======== Raw data

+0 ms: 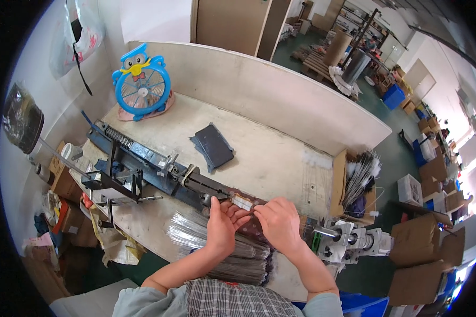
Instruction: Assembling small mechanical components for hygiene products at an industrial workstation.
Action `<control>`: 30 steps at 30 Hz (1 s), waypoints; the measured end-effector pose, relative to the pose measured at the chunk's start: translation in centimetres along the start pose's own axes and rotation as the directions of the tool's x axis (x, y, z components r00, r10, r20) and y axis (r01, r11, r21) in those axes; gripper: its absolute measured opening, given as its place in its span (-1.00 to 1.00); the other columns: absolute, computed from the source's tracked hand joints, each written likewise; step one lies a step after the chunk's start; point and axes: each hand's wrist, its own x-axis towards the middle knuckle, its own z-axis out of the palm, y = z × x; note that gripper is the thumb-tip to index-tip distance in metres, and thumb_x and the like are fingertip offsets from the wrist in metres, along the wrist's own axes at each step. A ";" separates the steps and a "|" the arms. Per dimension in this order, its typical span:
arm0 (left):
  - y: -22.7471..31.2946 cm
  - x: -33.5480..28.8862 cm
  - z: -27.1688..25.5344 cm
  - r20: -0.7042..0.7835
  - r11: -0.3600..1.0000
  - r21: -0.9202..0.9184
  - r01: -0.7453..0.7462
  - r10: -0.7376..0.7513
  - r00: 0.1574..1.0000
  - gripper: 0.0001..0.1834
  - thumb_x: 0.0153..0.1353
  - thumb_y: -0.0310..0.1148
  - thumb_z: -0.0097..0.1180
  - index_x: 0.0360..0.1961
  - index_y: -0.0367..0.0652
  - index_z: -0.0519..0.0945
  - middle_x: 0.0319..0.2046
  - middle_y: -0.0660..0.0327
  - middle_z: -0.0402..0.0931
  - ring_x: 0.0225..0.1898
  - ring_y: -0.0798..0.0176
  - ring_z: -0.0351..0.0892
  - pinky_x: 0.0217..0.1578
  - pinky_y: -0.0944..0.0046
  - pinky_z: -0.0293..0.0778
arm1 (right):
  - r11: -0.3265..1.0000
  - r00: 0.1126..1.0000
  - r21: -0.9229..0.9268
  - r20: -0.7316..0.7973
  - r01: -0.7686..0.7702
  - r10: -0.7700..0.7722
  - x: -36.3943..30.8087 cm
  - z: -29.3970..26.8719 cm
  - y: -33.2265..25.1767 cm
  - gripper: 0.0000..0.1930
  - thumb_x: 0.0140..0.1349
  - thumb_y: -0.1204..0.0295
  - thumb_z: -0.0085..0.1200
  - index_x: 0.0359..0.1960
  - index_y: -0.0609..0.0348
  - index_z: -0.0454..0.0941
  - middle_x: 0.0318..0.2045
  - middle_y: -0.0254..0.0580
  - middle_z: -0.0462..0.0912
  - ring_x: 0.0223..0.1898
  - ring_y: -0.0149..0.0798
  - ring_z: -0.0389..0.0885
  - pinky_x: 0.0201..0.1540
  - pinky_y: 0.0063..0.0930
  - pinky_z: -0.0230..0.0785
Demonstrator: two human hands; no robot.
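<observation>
- Small pale strip [242,202] sits on the dark blue machine rail [158,169], just beyond both hands, near the rail's right end
- Left hand [221,224]: fingers extended upward toward the strip, thumb and forefinger tips at its near edge; whether they actually pinch it cannot be told
- Right hand [280,221]: fingers curled downward, tips meeting the left hand's fingertips just beside the strip; grasp not readable at this size
- Bundle of thin silvery wires [217,243] lies on the tabletop [269,153] directly under both wrists, running left to right
- Rail crosses the tabletop diagonally, a coil spring [116,136] at its far left end
- Dark flat pad [214,145] lies beyond the rail, well apart from the hands
- Blue owl-shaped fan [141,84] stands at the far left corner
- Grey metal motor block [349,240] is at the right edge, near the right forearm
- Wooden box of white-tipped rods [360,179] stands to the right
</observation>
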 end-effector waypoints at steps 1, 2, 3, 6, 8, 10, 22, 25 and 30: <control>0.0 0.0 0.0 0.004 1.000 0.013 0.005 -0.005 1.000 -0.33 0.33 0.17 -0.44 -0.09 -0.30 0.39 -0.18 0.09 0.46 -0.18 0.25 0.48 -0.11 0.25 0.43 | 1.000 1.000 0.015 -0.023 0.008 -0.008 -0.1 0.0 -0.1 -0.90 -0.07 0.47 0.15 -0.46 0.09 0.57 -0.53 -0.33 0.51 -0.31 -0.22 0.48 -0.28 -0.36 0.30; 0.1 -0.1 0.0 0.018 1.000 0.026 0.010 -0.011 1.000 -0.33 0.32 0.19 -0.44 -0.07 -0.26 0.38 -0.20 0.14 0.45 -0.18 0.25 0.47 -0.10 0.24 0.42 | 1.000 1.000 0.018 -0.031 -0.005 0.006 -0.3 -0.2 -0.2 -0.90 -0.07 0.47 0.15 -0.46 0.09 0.57 -0.53 -0.33 0.51 -0.31 -0.22 0.48 -0.28 -0.36 0.30; 0.1 -0.1 0.0 0.031 0.999 0.042 0.018 -0.019 0.999 -0.32 0.31 0.21 -0.44 -0.04 -0.23 0.37 -0.22 0.18 0.44 -0.18 0.24 0.46 -0.08 0.23 0.41 | 1.000 1.000 0.015 -0.015 -0.011 0.011 -0.3 -0.3 -0.2 -0.92 -0.06 0.46 0.15 -0.47 0.08 0.57 -0.54 -0.33 0.51 -0.31 -0.22 0.48 -0.29 -0.36 0.30; 0.1 -0.1 0.8 0.026 0.996 0.083 0.014 -0.016 1.000 -0.31 0.31 0.20 -0.45 0.02 -0.25 0.33 -0.14 0.15 0.43 -0.13 0.23 0.45 -0.05 0.21 0.39 | 0.998 0.999 0.022 0.009 -0.050 0.050 -0.1 -0.8 0.3 -0.91 -0.05 0.46 0.17 -0.46 0.10 0.58 -0.53 -0.32 0.53 -0.31 -0.22 0.48 -0.28 -0.34 0.31; 0.4 0.0 0.7 0.022 0.989 0.145 0.031 -0.034 0.999 -0.31 0.32 0.19 -0.45 0.06 -0.25 0.31 -0.09 0.13 0.41 -0.10 0.22 0.44 -0.03 0.21 0.37 | 0.999 0.999 0.024 0.009 -0.046 0.046 0.0 -1.5 0.3 -0.88 -0.05 0.47 0.21 -0.42 0.11 0.60 -0.49 -0.31 0.57 -0.30 -0.21 0.50 -0.26 -0.34 0.35; 0.5 -0.2 -0.1 0.095 0.980 0.196 0.021 -0.040 0.995 -0.38 0.34 0.09 -0.34 0.14 -0.25 0.23 0.08 0.08 0.32 0.02 0.19 0.39 0.00 0.17 0.34 | 0.993 0.997 0.104 -0.045 -0.055 0.060 0.2 -2.3 0.2 -0.88 -0.05 0.45 0.21 -0.41 0.11 0.60 -0.48 -0.30 0.58 -0.32 -0.20 0.51 -0.28 -0.34 0.37; 12.0 -2.3 -22.3 -0.414 0.961 -0.160 -0.225 0.141 0.899 -0.65 0.16 -0.08 0.13 -0.18 -0.10 0.49 -0.39 0.31 0.50 -0.42 0.39 0.46 -0.47 0.47 0.35 | 0.864 0.816 0.316 0.553 -0.393 0.168 -7.4 2.2 0.4 -0.81 0.10 0.34 0.06 -0.27 0.06 0.60 -0.40 -0.22 0.55 -0.33 -0.11 0.57 -0.31 -0.26 0.43; 17.8 -3.9 -31.6 -0.534 0.816 0.225 -0.533 0.561 0.633 -0.58 0.06 0.00 0.24 -0.25 -0.10 0.50 -0.52 0.37 0.46 -0.50 0.46 0.46 -0.56 0.51 0.34 | 0.892 0.828 0.274 0.535 -0.358 0.168 -6.6 1.6 0.9 -0.82 0.10 0.40 0.04 -0.26 0.03 0.60 -0.38 -0.21 0.54 -0.29 -0.10 0.57 -0.28 -0.24 0.43; 21.6 -3.8 -33.7 -0.714 0.833 0.270 -0.482 0.509 0.481 -0.63 0.13 0.02 0.16 -0.26 -0.05 0.56 -0.54 0.44 0.52 -0.52 0.54 0.47 -0.60 0.58 0.31 | 0.964 0.732 0.073 0.666 -0.254 0.143 -7.6 1.5 1.5 -0.86 0.12 0.51 -0.04 -0.28 0.10 0.51 -0.28 -0.19 0.51 -0.24 -0.08 0.55 -0.25 -0.23 0.41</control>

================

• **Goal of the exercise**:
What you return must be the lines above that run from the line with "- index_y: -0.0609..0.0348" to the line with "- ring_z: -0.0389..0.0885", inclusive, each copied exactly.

• **Solution**:
  - index_y: -0.0609..0.0348
  - index_z: -0.0454..0.0941
  - middle_x: 0.0318..0.2045
  - middle_y: -0.0254..0.0580
  - middle_z: -0.0462..0.0912
  - ring_x: 0.0223..0.1898
  - ring_y: -0.0149..0.0798
  - ring_z: -0.0389..0.0885

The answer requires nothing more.